Today I want to continue with the conversation about the ways in which the processes that compose society mirror and are caused by our interior relationship with ourselves. Next up to consider is the role of the various “selves” that construct this thing I call “me”.
A few blogs ago we considered the role of identity in society. As a part of our social adaptation as children we are taught to believe that we are and must be one enduring thing, one person who is consistent through time. The suffering that results from this simple but essential misconception cannot be overestimated. It appears as if “I” is a real entity, but “I” is just the assumption of identity projected upon a constantly changing stream of sensations, perceptions, thoughts, and emotional responses. Understanding this it is possible to live in awareness of experience rather than identifying with experience. That’s where the joy is. To spend one’s life propping up an illusion of self-hood—to cling to opinions, to maintain wants and aversions, to position “oneself” apart from Life and attempt to control what happens—is a miserable road to follow at best.
I am not just one person; I am many. I (and all of us) have multiple identities, many personalities, that come and go over the course of a day in response to various circumstances. When I go to work I put on my identity as a professional (ideally, at least—more about that in a moment); when at home with my partner I show up as a friend or as a lover; when alone I am someone whom nobody else knows.
These and all other identities are distinct; they each are a whole person, we might say, unto themselves. One of the primary skills in life is to be aware of these different “people” inside and produce them at the right time in the correct circumstances. This requires a lot of awareness, however, and without that awareness a lot of trouble results. In that case life is a lot like having a bunch of children in the house with no adult to watch over them. We tend to end up with the wrong person present in the current circumstance (as when an insecure little kid goes to work, for example), and chaos inevitably follows. To be able to skillfully parent these different parts of ourselves, however—which includes providing them with the unconditional love and acceptance that they all need—is to create a life of order and peace.
The outside is a mirror of the inside. How, then, does this play out on the level of society?
We don’t have to look far, obviously, to see the multiple identities within society. Culturally we are not one thing at all. We attempt to identify as one thing just as we do on an individual level—as “Americans” or “Europeans” or whatever—but in fact we cluster as small groups within that whole.
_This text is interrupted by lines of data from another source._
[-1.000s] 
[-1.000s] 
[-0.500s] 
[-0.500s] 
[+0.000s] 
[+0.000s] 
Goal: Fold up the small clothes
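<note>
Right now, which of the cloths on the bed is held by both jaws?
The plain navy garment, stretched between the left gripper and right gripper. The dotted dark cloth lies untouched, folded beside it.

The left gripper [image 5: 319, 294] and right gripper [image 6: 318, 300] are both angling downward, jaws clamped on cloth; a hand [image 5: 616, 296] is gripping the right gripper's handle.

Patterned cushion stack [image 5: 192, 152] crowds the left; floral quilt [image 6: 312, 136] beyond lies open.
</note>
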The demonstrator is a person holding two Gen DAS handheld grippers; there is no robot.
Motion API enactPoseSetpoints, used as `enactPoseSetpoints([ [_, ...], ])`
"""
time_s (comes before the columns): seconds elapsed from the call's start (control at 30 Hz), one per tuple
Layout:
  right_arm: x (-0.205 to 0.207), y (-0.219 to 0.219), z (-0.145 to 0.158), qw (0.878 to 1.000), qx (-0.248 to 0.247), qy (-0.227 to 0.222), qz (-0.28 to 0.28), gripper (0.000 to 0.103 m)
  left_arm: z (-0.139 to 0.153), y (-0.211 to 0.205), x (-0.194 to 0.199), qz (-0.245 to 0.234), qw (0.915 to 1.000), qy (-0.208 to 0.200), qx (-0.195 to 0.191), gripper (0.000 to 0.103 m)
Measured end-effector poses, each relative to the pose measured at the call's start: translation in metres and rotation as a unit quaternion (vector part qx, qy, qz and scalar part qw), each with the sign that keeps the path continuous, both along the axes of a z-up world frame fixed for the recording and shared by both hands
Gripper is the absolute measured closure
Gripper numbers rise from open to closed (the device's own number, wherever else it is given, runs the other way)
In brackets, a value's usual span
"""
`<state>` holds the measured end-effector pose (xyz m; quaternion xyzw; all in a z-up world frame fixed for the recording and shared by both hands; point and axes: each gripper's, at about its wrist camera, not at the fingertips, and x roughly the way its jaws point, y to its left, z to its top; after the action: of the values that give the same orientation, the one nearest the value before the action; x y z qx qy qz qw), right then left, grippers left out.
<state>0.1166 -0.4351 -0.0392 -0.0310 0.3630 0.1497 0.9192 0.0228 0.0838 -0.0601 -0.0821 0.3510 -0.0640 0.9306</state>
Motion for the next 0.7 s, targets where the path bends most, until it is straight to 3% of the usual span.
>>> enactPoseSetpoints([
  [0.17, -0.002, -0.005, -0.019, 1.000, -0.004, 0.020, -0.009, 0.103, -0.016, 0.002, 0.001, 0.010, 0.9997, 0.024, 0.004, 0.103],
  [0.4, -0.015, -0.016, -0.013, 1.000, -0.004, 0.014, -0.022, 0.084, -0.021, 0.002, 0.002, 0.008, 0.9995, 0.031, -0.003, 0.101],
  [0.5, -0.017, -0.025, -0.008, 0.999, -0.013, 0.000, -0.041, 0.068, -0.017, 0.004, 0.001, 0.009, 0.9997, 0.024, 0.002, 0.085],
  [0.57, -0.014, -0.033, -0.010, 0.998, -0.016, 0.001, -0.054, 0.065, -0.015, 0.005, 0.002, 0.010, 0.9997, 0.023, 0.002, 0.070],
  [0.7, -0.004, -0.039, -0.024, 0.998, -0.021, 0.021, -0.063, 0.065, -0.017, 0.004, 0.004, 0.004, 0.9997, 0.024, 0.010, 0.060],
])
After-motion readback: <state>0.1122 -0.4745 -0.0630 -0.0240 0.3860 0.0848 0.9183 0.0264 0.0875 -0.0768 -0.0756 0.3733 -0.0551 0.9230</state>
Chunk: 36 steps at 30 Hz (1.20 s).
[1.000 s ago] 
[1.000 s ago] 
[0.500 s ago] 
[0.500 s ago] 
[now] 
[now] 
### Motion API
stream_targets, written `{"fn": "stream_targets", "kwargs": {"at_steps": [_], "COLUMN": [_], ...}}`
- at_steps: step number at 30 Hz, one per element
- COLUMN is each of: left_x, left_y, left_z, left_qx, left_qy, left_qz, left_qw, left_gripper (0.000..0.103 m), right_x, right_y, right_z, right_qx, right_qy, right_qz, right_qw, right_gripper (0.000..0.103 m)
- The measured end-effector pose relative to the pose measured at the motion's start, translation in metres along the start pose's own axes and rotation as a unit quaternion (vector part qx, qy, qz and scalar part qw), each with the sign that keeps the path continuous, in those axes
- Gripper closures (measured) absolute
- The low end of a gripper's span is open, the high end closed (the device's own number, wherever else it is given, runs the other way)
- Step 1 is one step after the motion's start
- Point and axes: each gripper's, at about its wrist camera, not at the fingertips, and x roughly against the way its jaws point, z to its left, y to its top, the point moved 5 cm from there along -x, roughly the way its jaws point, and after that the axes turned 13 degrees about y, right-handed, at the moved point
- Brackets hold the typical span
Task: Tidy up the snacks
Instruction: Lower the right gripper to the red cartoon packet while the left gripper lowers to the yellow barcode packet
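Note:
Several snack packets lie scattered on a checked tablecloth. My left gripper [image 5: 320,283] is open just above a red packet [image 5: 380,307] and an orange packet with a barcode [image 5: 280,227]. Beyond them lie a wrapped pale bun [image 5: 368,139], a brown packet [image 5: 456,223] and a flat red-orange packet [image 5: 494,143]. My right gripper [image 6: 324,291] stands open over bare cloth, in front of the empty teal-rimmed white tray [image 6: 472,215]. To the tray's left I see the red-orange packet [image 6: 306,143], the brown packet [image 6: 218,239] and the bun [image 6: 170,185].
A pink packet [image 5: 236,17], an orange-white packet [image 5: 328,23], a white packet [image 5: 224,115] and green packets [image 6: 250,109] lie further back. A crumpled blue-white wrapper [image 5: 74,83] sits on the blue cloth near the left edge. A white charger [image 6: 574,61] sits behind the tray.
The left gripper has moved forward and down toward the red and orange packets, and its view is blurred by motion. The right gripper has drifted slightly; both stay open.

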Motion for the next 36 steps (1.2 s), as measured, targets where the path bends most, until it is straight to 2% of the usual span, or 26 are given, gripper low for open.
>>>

Each group possesses it’s own concerns, it’s own agendas, it’s own prejudices, and it’s own preconceptions; each operates as an autonomous entity, just as our individual subpersonalities do. In effect they are each a nation unto themselves.
In relationship to these various identity-groups the government operates typically as an unconscious individual. There appears to be no disidentified awareness on the level of power; instead, the government is fragmented into the same subgroups that society is. What is needed is for the government to act from a place beyond identity. It needs to embody compassionate awareness of the various groups and their needs, along with a disinterested willingness to do what is the best for all. That’s the adult approach; the only other possibility is the one we have, which is a bunch of children fighting for control, and we’ve seen how effective that is.
There cannot be any solution to this dilemma so long as our leaders identify themselves with a particular subgroup and attempt to force that group’s assumptions on the remainder. We need people in charge who are not invested in an illusory “me” with non-negotiable wants and opinions. The trouble, of course, is that the people in leadership roles, like most of humanity, are not able to disidentify as individuals in relationship to their own interior experience, and so are helpless in public to access a dispassionate perspective and act in the best interest of the whole. The thing that is most fundamentally needed, unfortunately, is the one that is the most unlikely: that all of humanity commit to a practice that provides the power to let go of selfishness, to step into compassionate awareness, and authentically attend to the needs of all members of the community as well as for the living earth. Without a practice of this kind on an individual level; if we cannot each live in a loving relationship with ourselves, it will never happen within society as a whole. This is our work as humans, I believe, as soon as we have obtained the maturity to take the next steps.